Could you output only the lines from the one containing "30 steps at" through the last line of the data, both included?

__Data section__

###

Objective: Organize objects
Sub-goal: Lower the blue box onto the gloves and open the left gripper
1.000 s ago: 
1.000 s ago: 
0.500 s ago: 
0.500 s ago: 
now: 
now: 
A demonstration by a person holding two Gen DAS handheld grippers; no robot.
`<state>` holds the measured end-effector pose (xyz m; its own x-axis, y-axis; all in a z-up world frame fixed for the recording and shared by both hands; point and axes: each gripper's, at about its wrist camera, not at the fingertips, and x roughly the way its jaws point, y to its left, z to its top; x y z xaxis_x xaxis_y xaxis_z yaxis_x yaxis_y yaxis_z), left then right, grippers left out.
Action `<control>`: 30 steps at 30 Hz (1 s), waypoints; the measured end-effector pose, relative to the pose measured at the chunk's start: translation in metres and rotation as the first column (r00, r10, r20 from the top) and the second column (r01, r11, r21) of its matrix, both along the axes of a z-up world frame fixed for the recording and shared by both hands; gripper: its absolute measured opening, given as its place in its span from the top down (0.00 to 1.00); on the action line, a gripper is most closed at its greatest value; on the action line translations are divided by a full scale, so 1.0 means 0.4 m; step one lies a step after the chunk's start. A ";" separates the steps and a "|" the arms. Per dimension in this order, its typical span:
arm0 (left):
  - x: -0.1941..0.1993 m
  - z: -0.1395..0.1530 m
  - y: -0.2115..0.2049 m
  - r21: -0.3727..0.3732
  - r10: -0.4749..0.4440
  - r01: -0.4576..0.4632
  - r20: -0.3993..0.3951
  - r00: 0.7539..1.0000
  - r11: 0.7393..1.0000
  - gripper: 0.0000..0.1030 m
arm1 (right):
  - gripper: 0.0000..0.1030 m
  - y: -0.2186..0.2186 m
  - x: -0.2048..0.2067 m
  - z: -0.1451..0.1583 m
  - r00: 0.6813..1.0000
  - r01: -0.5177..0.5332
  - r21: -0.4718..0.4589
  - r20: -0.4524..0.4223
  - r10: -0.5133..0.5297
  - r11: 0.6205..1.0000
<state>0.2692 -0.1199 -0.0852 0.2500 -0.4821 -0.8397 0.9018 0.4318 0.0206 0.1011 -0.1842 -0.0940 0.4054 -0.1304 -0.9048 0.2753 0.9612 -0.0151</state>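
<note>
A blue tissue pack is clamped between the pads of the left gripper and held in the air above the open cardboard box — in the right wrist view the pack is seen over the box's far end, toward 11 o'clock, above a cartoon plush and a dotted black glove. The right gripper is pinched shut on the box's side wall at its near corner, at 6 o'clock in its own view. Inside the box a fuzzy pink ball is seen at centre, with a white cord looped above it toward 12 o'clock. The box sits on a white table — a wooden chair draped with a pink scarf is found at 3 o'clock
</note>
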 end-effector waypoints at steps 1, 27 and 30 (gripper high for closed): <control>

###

__Task result__
Action `<control>`: 30 steps at 30 Hz (1 s), waypoints; the measured end-effector pose, relative to the pose measured at the chunk's start: translation in metres and rotation as the first column (r00, r10, r20 from the top) and the second column (r01, r11, r21) of its matrix, both along the axes of a z-up world frame fixed for the recording and shared by both hands; gripper: its absolute measured opening, given as its place in its span from the top down (0.00 to 1.00); on the action line, a gripper is most closed at its greatest value; on the action line translations are divided by a full scale, so 1.0 means 0.4 m; step one lies a step after the chunk's start. A ";" separates the steps and a "|" the arms. Per dimension in this order, its typical span:
arm0 (left):
  - x: -0.1941..0.1993 m
  - z: -0.1395..0.1530 m
  - y: -0.2115..0.2049 m
  - r21: -0.3727..0.3732
  - r10: -0.4749..0.4440
  - r01: -0.4576..0.4632
  - r20: -0.3993..0.3951
  - r00: 0.7539..1.0000
  - r11: 0.7393..1.0000
  - gripper: 0.0000..0.1030 m
arm1 (right):
  - gripper: 0.0000..0.1030 m
  - y: -0.2186..0.2186 m
  - x: -0.2048..0.2067 m
  - z: -0.1451..0.1583 m
  - r00: 0.6813..1.0000
  - r01: -0.5177..0.5332
  - r21: -0.4718..0.4589
  - r20: -0.4524..0.4223
  - r10: -0.5133..0.5297
  - r11: 0.6205..1.0000
<state>0.2692 -0.1199 -0.0852 0.2500 -0.4821 -0.8397 0.9018 0.4318 0.0206 0.1011 -0.1842 -0.0940 0.4054 -0.1304 -0.9048 0.2753 0.9612 -0.0151</state>
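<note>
A blue tissue pack is clamped between the pads of the left gripper and held in the air above the open cardboard box — in the right wrist view the pack is seen over the box's far end, toward 11 o'clock, above a cartoon plush and a dotted black glove. The right gripper is pinched shut on the box's side wall at its near corner, at 6 o'clock in its own view. Inside the box a fuzzy pink ball is seen at centre, with a white cord looped above it toward 12 o'clock. The box sits on a white table — a wooden chair draped with a pink scarf is found at 3 o'clock
</note>
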 end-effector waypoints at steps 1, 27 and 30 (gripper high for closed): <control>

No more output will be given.